Authoritative government resources
For official wage base figures, payroll tax explanations, and current-year guidance, review these sources:
- Social Security Administration: Contribution and Benefit Base
- IRS Tax Topic No. 751: Social Security and Medicare withholding rates
- Social Security Administration publication on payroll taxes and credits
Frequently misunderstood points
1. Social Security withholding is not based on filing status.

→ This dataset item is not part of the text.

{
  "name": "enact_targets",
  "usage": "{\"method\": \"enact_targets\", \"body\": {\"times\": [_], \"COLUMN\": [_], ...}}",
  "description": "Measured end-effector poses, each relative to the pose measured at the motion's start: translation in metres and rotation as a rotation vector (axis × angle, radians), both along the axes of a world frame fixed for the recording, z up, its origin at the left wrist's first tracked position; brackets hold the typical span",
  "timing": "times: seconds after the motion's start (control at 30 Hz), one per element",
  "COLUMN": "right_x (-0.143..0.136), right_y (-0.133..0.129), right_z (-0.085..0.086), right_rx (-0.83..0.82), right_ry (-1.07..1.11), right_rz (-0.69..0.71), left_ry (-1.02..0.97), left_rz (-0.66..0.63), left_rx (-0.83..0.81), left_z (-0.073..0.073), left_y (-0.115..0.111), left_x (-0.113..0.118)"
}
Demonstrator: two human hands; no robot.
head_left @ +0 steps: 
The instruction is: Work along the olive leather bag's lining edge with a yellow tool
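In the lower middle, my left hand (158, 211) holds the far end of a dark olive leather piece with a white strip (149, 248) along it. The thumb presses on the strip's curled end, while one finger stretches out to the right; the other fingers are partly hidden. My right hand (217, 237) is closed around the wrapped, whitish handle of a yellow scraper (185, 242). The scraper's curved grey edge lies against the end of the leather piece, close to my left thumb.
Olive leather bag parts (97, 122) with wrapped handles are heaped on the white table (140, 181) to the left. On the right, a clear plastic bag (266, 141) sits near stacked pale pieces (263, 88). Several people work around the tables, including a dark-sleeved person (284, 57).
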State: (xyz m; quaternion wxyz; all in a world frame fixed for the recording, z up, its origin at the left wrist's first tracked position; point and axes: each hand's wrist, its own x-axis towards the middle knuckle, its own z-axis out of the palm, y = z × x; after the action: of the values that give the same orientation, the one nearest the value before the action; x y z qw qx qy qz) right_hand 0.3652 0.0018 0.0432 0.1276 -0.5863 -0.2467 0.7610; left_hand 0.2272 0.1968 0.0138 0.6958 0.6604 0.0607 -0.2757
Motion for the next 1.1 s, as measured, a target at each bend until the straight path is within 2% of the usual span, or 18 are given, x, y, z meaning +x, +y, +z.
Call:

Unlike federal income tax withholding, Social Security tax is not primarily driven by whether you are single, married, or head of household. The main variables are taxable wages and the annual wage base.
2. The wage base resets every calendar year.
If your pay exceeded the cap last December, Social Security withholding will usually start again in January because a new wage base applies for the new year.
3. Net pay is not the correct base.
You should calculate Social Security withholding using Social Security taxable wages, not your take-home pay.
4. Bonuses are generally included.
If a bonus is subject to Social Security tax and you have not yet reached the wage base, the bonus can create a large Social Security withholding amount in that payroll run.
Bottom line
If you want the shortest accurate answer to “how do I calculate Social Security tax withholding,” it is this: take your Social Security taxable wages for the paycheck, reduce that amount if needed so you do not exceed the annual wage base, and multiply the taxable amount by 6.2%. That is the core employee withholding formula. The most important detail is checking whether your year-to-date Social Security wages are nearing the annual cap.
Use the calculator above whenever you want to verify a paycheck, estimate withholding on a bonus, or understand why Social Security tax stopped coming out of your pay. It gives you the estimated withholding for the current paycheck, the remaining wage base, and a visual breakdown so you can see exactly how the annual cap affects your payroll tax.